Apparently, it's not the case, **Kaggle** is placed no. 2 behind **Google Colab** Notebooks which is the favorite for Indonesian Survey Takers. But the top 2 anyway are far ahead the rest of the pack (although between Kaggle and Colab there's also quite big gap). The interesting thing is the number of people learning using Kaggle platform and using Kaggle Notebooks are similar, perhaps we can do exploration if it's mostly the same people using both Kaggle learn and Kaggle Notebooks. 

In [None]:
kaggle_survey_2020_indo_kaggle_notebooks = kaggle_survey_2020_indonesia[kaggle_survey_2020_indonesia['Q10_Part_1'].notna()]
kaggle_survey_2020_indo_kaggle_learn = kaggle_survey_2020_indonesia[kaggle_survey_2020_indonesia['Q37_Part_3'].notna()]
notebooks_learn_diff = len(list((set(kaggle_survey_2020_indo_kaggle_notebooks.index) - set(kaggle_survey_2020_indo_kaggle_learn.index))) + list((set(kaggle_survey_2020_indo_kaggle_learn.index) - set(kaggle_survey_2020_indo_kaggle_notebooks.index))))

In [None]:
md("Apparently not, there're {} Kaggle Notebooks users and {} Kaggle Learn users but there're also {} people who use only Kaggle Notebooks or Kaggle Learn (not both).".
   format(kaggle_survey_2020_indo_kaggle_notebooks.shape[0], kaggle_survey_2020_indo_kaggle_learn.shape[0], notebooks_learn_diff))

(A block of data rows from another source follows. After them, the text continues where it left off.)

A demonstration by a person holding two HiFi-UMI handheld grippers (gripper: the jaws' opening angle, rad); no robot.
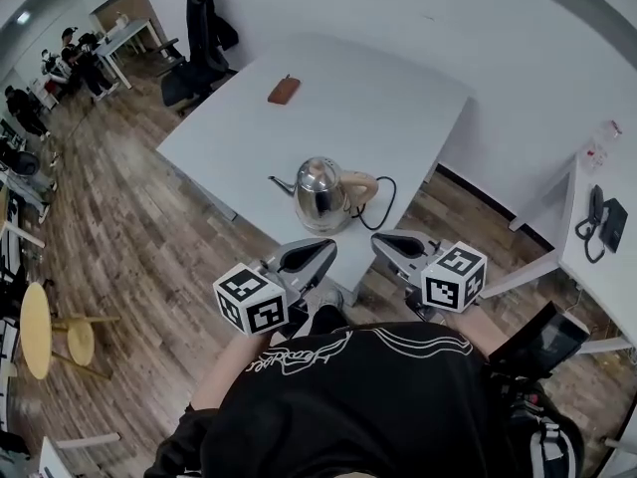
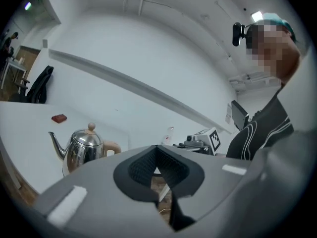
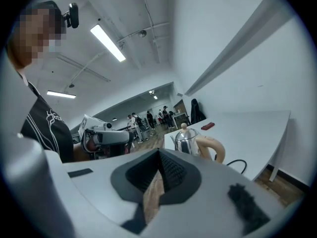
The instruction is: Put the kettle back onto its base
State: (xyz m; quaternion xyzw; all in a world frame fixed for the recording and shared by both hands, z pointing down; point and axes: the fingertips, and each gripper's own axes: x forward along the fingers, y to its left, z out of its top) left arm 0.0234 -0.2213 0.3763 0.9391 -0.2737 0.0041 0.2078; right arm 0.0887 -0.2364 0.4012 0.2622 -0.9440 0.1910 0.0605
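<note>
Head view: a person in a black shirt (image 1: pixel 348 406) stands at the near edge of a white table (image 1: pixel 398 108), one tool in each hand, both low in the frame.
Kettle: a steel kettle (image 1: pixel 320 195) with a pale handle stands upright at the centre of the frame, near the table's near edge. Its spout points to frame left and its handle to frame right.
Underside: the kettle's body hides it, so what it rests on cannot be told apart from the tabletop.
Cord: a black cord (image 1: pixel 385 205) loops out on the table from the kettle's right side.
Left gripper: the left gripper (image 1: pixel 311 255) sits lower centre-left, just below the kettle in the frame and apart from it. Its jaws are clenched together with nothing between them.
Left gripper view: the ribbed pads meet in a closed V, and the kettle shows at lower left, off to the side of the jaws.
Right gripper: the right gripper (image 1: pixel 396 245) sits lower centre-right, near the kettle's handle side but not touching it. Its jaws are pressed together and empty.
Right gripper view: the kettle stands just right of centre, beyond the jaw tips.
Brown case: a brown case (image 1: pixel 284 90) lies flat at upper centre of the table, well apart from the kettle.
Chair: a black chair (image 1: pixel 194 43) draped with dark clothing stands at upper left, beside the table's far corner.
Phone: a black desk phone (image 1: pixel 597 212) sits on a second white surface at the right edge.
Stool: a yellow round stool (image 1: pixel 35 329) stands on the wood floor at the left edge.
</note>
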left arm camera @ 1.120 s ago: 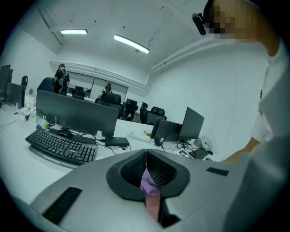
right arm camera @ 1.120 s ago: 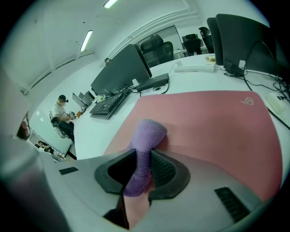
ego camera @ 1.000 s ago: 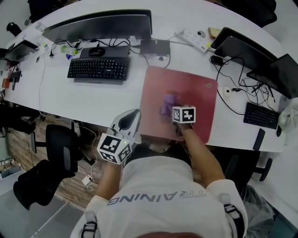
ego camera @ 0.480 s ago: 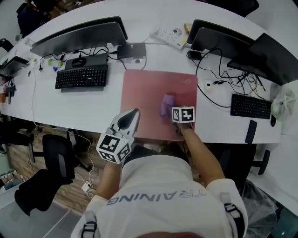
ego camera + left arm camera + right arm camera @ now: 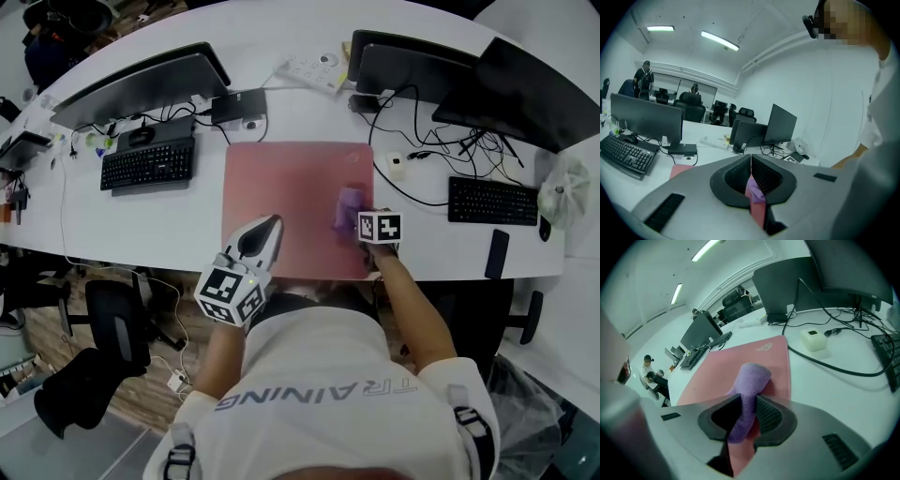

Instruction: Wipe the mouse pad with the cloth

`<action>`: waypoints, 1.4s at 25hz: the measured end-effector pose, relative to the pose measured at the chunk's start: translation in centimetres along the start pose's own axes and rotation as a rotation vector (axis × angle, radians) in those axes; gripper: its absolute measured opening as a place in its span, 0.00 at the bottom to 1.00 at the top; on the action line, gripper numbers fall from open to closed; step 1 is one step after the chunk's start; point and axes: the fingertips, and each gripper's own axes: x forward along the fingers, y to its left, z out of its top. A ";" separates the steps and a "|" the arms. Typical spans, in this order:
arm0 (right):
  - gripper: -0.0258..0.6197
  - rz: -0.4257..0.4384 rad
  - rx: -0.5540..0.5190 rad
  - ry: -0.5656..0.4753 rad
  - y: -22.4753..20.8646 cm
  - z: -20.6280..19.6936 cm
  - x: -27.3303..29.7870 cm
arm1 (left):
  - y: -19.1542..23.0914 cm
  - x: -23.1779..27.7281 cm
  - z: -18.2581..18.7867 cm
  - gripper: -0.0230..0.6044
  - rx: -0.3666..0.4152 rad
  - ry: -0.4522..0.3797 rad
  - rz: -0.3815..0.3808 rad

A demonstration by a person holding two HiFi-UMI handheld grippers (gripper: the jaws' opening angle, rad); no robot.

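Nearest to me, the left tongs (image 5: pixel 265 230) hang over the near left edge of the mouse pad (image 5: pixel 281 183). Its own view shows the jaws pressed together with nothing gripped; the pink and purple sliver under the tips reads as the pad and cloth seen beyond. The right tongs (image 5: pixel 745 416) are clamped on the purple cloth (image 5: pixel 751 378), which stands up out of the jaws and folds forward onto the pad. In the head view the cloth lies on the right half of the pad, near its right edge and nearer the front than the back. Wiping is judged to be under way. The pad surface shows no dirt, streak or damp patch, so I cannot tell which parts have been covered. As the cloth lies now, the left half and the far strip look like what is left. Further out on the worktop (image 5: pixel 187 225), a small white box (image 5: pixel 396 166) sits just beside the pad's right edge among cables, a keyboard (image 5: pixel 147 164) lies well to the left, and monitors (image 5: pixel 141 86) stand along the back.
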 end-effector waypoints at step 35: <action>0.21 0.313 -0.174 -0.254 37.6 3.2 -2.8 | 15.0 -23.1 -2.0 0.09 -0.013 -0.091 0.100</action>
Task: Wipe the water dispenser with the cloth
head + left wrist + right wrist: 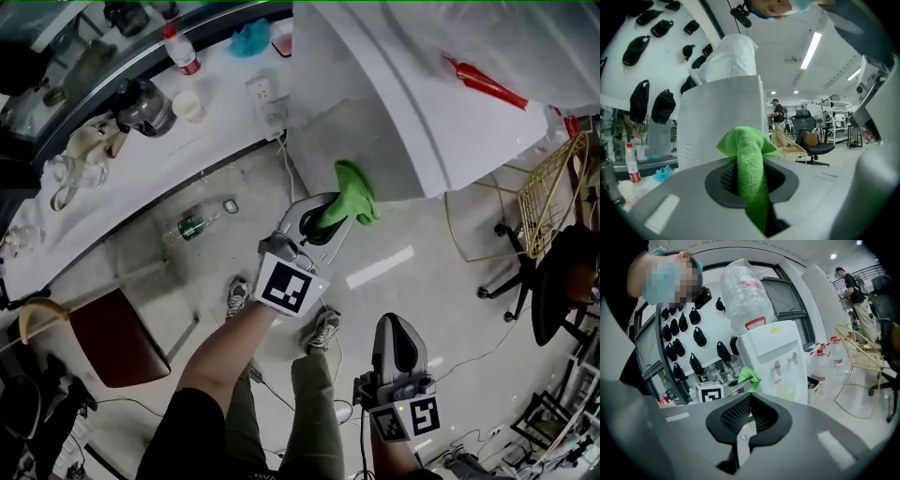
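Two grippers were in view, but only one carried anything. The left gripper (330,223) had its fingers clamped on a green cloth (354,195). A strip of the cloth was pinched between them and a bunched end stuck out past the tips. That end lay at the side panel of the white water dispenser (422,112), low down near the panel's edge in the head view. No view settled whether it pressed on the surface or sat just beside it. The right gripper (397,328) was nearer the person and well apart from the dispenser. Its fingers were together with nothing between them.

The cloth was picked up and brought to the machine, so the fetching part looked done. The wiping itself seemed to be at its start or in an early pass on that one side. The panel showed no streak or damp mark to say how much had been covered. The front with its two taps (785,363) faced the right gripper view with no cloth on it. By that reading the front and the top around the big bottle (743,291) were left to do. The cluttered worktop (216,103) beside the dispenser played no part.
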`<act>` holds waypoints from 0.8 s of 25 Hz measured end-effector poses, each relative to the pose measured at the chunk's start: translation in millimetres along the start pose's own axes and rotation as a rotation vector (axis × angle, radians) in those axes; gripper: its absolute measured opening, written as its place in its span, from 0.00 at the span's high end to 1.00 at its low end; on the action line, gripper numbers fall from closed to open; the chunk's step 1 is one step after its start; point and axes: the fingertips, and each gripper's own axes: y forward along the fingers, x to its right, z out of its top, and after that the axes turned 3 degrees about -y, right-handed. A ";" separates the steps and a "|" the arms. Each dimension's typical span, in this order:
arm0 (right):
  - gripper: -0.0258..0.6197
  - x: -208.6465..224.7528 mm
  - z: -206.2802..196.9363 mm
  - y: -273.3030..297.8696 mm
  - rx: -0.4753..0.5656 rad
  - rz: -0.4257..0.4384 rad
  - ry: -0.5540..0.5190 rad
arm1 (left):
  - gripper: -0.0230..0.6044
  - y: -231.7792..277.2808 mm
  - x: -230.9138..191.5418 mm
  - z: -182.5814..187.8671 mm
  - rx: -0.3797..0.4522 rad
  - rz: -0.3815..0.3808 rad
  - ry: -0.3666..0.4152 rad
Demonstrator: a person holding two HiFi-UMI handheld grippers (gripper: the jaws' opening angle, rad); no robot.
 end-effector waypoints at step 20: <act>0.95 -11.5 5.2 16.5 0.092 -0.151 0.108 | 0.88 57.8 -186.0 -18.4 -0.166 0.136 0.071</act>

Now, let's check where do Indonesian Survey Takers share or deploy their DS or ML applications ? Do we get similar number between hosting of notebooks with deployment or sharing of application ?

In [None]:
showBarChart("Q36", kaggle_survey_2020_indonesia, "Indonesian Survey Takers DS & ML Applications Deployment Hosting")

Apparently, Indonesian people use **Github** more than other platforms for hosting or sharing the DS / ML Applications. Still, we can see **Kaggle** in second spot sharing place with **Google Colab**. 

## Goodbye

For now, that's it, hope you enjoy this notebook.